> _Work to complete_: Whenever the word "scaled" turns up in a line of the data below, copy that line.

(Stored records)
• • • •
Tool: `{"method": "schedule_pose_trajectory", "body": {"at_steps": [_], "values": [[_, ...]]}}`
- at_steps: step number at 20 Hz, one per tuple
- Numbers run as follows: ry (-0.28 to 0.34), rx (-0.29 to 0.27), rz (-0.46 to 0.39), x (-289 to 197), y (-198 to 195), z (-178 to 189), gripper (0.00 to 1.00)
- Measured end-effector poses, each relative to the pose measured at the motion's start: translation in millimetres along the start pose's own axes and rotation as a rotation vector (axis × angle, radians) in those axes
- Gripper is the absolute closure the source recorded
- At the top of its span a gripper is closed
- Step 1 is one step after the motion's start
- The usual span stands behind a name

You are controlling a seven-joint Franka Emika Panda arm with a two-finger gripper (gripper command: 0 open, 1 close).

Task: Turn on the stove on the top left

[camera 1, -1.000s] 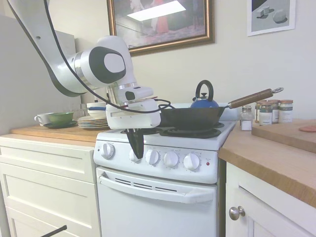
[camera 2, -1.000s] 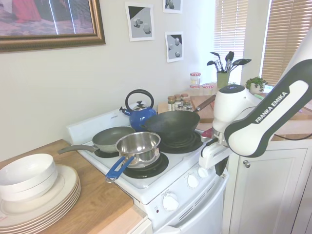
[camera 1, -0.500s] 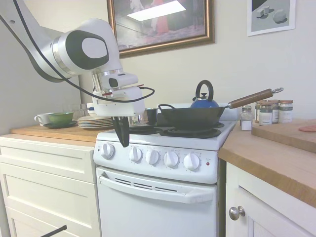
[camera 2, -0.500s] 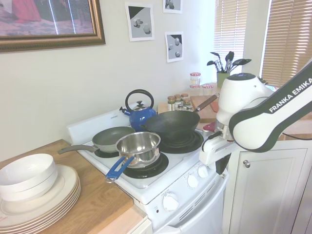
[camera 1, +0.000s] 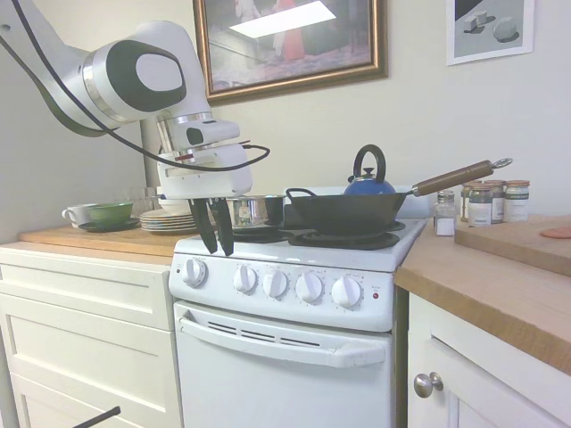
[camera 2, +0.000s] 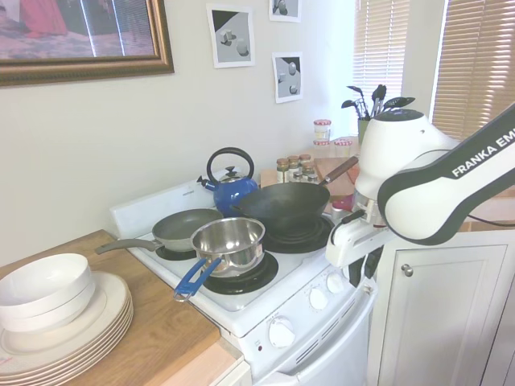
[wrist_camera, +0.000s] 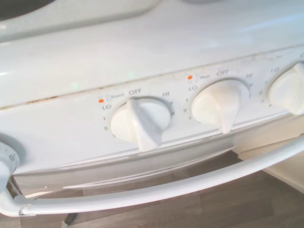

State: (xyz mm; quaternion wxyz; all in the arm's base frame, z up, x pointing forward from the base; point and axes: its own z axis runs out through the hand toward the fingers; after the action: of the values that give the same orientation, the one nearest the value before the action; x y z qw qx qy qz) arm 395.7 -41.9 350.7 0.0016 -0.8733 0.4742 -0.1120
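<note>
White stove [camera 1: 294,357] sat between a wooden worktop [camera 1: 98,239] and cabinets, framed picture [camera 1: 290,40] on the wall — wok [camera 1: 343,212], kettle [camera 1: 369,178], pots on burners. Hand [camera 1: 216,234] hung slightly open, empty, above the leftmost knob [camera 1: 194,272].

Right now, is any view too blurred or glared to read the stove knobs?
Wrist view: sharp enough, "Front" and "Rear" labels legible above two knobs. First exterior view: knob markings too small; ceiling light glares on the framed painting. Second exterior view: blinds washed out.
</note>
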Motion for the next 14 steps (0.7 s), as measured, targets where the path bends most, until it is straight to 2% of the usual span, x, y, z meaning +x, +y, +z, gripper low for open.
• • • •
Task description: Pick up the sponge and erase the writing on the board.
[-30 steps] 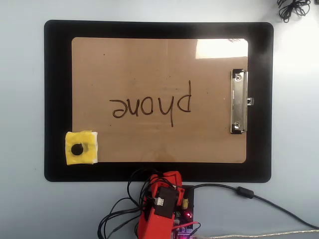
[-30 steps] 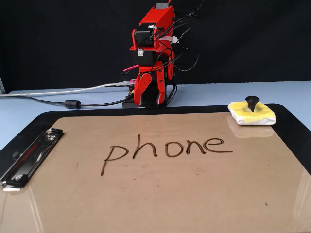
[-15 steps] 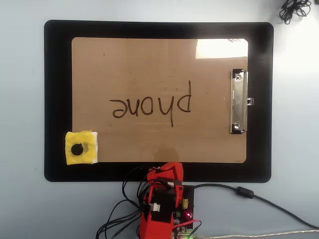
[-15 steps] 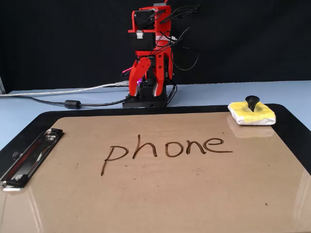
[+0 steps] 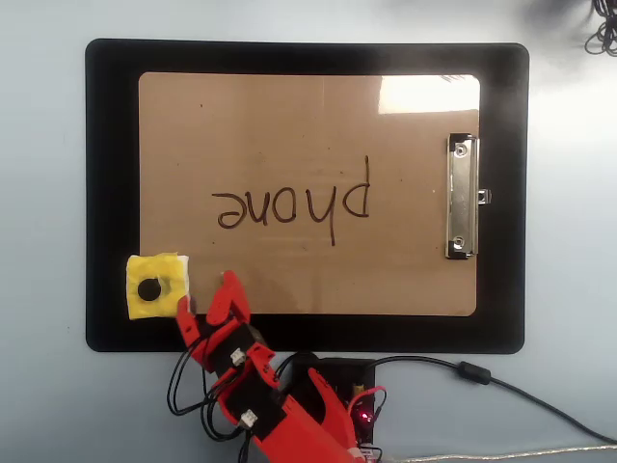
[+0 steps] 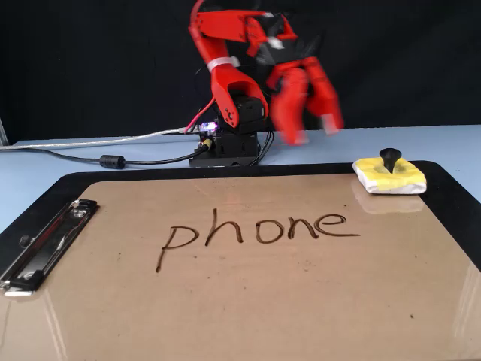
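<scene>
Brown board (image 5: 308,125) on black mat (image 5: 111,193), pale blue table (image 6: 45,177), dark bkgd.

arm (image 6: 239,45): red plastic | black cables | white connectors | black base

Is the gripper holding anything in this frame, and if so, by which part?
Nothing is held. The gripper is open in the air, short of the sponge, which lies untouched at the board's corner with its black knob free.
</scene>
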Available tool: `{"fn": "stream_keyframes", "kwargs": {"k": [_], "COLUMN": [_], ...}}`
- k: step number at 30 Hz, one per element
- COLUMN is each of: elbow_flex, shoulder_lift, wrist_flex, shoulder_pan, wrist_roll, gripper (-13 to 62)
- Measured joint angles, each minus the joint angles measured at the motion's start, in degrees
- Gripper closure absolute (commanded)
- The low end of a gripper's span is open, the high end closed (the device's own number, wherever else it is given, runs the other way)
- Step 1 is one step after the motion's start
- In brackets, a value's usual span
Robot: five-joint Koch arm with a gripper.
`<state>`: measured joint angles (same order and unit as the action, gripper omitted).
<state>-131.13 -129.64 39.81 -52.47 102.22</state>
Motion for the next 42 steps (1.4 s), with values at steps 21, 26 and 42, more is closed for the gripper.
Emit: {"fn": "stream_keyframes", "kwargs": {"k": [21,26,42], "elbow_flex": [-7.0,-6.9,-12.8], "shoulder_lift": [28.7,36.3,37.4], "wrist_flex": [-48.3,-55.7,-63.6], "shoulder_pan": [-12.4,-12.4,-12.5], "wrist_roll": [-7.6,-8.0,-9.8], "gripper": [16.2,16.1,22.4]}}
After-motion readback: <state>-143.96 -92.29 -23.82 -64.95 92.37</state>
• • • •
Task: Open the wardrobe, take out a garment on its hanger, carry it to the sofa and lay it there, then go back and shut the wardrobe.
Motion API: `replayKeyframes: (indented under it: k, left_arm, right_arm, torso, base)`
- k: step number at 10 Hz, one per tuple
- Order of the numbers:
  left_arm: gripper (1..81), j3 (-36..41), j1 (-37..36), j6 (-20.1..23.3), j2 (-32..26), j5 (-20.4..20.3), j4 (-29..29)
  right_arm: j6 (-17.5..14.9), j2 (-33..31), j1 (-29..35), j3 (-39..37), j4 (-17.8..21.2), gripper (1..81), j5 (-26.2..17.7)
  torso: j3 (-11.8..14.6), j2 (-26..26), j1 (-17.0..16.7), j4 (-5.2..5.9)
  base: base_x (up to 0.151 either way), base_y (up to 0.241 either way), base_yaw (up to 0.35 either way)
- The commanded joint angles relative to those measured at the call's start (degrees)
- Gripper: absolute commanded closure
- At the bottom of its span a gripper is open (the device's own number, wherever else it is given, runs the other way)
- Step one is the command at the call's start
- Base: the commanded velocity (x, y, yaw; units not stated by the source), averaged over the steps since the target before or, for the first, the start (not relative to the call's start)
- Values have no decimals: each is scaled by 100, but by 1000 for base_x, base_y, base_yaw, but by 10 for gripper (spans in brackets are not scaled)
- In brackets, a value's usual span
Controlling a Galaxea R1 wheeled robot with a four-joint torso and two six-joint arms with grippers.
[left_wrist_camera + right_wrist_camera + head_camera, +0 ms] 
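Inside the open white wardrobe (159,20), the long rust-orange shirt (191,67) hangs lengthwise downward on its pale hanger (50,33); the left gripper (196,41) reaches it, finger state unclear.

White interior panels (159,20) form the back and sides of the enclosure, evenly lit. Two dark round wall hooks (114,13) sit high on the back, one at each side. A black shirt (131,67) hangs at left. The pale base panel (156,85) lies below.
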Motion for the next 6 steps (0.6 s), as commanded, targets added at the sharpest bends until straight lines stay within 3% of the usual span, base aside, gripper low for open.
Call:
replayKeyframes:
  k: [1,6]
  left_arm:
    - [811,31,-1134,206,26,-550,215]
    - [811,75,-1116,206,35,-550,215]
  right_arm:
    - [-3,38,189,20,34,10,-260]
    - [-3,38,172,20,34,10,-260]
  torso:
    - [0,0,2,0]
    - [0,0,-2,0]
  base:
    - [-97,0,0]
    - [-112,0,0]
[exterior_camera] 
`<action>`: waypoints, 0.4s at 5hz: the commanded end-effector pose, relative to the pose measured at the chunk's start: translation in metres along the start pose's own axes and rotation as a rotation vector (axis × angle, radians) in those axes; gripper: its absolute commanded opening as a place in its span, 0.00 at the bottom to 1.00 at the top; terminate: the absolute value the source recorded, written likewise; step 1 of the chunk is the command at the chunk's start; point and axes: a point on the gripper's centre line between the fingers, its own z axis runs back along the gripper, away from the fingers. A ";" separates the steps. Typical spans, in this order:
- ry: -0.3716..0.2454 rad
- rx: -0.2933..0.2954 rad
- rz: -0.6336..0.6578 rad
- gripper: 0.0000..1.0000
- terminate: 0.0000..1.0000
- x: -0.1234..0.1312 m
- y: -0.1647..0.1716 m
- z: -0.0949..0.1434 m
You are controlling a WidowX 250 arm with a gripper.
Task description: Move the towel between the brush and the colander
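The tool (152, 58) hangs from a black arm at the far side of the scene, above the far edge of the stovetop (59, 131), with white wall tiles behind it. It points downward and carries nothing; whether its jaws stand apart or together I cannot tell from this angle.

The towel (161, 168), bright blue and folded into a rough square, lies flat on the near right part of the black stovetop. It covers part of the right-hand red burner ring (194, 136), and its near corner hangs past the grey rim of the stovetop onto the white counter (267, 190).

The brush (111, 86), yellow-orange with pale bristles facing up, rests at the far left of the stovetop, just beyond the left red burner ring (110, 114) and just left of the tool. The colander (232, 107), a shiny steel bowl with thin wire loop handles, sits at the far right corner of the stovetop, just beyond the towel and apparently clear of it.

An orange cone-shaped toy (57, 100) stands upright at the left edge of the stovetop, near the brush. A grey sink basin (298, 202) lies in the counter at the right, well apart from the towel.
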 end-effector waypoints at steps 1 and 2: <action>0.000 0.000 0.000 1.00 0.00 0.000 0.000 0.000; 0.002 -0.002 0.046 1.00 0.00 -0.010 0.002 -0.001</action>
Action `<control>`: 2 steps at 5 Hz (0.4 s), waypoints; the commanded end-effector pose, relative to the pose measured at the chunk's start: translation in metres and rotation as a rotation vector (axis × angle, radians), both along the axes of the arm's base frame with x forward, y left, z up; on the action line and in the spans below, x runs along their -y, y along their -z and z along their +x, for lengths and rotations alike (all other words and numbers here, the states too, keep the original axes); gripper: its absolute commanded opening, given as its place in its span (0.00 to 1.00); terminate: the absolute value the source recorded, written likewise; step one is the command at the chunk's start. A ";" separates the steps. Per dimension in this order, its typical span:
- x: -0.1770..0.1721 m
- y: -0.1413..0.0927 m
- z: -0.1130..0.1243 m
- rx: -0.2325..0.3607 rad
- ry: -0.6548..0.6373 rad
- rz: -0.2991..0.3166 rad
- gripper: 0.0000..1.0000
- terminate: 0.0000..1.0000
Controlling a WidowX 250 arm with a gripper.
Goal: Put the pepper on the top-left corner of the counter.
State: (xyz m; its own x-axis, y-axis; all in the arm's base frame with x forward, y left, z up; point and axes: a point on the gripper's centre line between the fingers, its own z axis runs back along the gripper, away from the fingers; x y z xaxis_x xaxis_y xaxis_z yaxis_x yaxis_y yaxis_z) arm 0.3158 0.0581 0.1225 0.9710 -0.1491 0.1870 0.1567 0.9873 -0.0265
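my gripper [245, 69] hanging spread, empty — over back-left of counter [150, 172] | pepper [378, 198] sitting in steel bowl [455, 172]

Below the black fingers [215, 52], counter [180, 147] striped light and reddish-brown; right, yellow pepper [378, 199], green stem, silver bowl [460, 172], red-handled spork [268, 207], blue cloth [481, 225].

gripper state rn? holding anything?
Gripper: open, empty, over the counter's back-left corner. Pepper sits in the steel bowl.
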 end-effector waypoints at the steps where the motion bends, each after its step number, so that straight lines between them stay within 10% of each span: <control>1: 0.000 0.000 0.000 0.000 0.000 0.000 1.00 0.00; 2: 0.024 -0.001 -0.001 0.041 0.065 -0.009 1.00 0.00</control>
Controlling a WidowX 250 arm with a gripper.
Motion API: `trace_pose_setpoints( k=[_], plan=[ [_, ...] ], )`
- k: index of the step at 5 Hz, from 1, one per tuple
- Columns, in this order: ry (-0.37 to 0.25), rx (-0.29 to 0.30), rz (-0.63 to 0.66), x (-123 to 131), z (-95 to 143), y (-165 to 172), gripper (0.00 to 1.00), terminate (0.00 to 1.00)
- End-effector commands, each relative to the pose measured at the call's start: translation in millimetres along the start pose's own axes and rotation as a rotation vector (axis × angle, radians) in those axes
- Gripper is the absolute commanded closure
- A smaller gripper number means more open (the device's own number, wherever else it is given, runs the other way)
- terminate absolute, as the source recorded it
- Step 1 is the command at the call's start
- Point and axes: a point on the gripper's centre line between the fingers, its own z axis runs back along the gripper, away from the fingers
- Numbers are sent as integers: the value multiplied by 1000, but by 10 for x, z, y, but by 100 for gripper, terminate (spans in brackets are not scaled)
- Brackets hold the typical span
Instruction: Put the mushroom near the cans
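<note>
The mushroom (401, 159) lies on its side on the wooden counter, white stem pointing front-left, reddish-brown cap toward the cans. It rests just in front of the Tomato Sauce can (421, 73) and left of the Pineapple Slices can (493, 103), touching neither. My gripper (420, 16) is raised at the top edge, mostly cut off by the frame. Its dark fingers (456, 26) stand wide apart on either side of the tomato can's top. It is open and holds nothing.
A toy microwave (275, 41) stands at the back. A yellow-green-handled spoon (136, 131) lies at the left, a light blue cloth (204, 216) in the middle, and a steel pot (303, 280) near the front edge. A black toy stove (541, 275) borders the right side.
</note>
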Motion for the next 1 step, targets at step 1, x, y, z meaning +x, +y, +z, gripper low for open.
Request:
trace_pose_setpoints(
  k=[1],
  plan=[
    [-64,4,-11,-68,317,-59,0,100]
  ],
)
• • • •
> _Answer section_:
- Values have no decimals: each is scaled by 100, but by 1000 for base_x, base_y, base_yaw, but by 10 for gripper (spans in brackets are not scaled)
- Numbers are sent as integers: the value multiplied by 1000, but by 10 for x, z, y, but by 100 for gripper, terminate (spans in brackets are not scaled)

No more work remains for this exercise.